§ Problem details
Filter the entries below down to the lines that hold "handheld".

***** Materials provided *****

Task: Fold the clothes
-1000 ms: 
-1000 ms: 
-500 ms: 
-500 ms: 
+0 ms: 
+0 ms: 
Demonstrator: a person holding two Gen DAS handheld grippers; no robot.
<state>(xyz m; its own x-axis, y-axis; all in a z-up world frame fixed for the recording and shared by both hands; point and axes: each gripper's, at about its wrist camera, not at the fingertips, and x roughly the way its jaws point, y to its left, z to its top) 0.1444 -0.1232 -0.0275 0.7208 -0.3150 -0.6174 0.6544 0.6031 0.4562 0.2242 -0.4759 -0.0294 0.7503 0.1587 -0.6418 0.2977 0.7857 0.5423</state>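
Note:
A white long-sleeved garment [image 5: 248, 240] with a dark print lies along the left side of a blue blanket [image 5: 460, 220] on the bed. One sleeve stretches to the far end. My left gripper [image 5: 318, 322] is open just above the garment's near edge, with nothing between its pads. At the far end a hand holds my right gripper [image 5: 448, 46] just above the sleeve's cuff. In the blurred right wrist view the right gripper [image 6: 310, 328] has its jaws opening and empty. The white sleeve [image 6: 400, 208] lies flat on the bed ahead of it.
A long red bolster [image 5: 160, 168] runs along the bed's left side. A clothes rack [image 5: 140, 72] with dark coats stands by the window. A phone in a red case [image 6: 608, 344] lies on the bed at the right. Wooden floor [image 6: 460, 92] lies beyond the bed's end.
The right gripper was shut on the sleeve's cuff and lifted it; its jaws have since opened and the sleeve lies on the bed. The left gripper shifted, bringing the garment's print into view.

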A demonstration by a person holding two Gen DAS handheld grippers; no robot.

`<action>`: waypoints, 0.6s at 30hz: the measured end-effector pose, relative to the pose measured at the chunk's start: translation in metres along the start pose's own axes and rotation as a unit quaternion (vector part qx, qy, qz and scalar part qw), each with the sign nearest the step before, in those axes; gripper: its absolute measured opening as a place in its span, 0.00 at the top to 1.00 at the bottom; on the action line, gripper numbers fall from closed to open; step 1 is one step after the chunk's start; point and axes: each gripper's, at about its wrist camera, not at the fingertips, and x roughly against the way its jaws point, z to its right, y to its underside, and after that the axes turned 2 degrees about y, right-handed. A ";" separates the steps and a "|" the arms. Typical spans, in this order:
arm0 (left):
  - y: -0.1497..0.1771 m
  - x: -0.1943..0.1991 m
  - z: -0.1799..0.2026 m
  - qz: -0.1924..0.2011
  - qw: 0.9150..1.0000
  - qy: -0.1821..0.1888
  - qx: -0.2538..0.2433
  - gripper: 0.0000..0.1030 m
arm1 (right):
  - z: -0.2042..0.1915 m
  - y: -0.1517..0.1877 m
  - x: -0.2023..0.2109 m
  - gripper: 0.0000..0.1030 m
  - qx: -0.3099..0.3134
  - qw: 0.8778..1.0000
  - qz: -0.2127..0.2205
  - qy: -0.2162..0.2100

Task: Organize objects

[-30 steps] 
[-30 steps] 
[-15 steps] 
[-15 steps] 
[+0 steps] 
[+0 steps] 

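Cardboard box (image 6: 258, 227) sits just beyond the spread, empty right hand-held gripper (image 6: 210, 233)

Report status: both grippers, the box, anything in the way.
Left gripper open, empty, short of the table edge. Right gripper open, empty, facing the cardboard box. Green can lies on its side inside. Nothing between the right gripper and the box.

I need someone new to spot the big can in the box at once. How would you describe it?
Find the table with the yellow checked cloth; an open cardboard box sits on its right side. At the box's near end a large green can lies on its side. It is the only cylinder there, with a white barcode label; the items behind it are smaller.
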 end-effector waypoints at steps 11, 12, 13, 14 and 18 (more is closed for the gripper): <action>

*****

§ Exercise response
Demonstrator: a person holding two Gen DAS handheld grippers; no robot.
A demonstration by a person holding two Gen DAS handheld grippers; no robot.

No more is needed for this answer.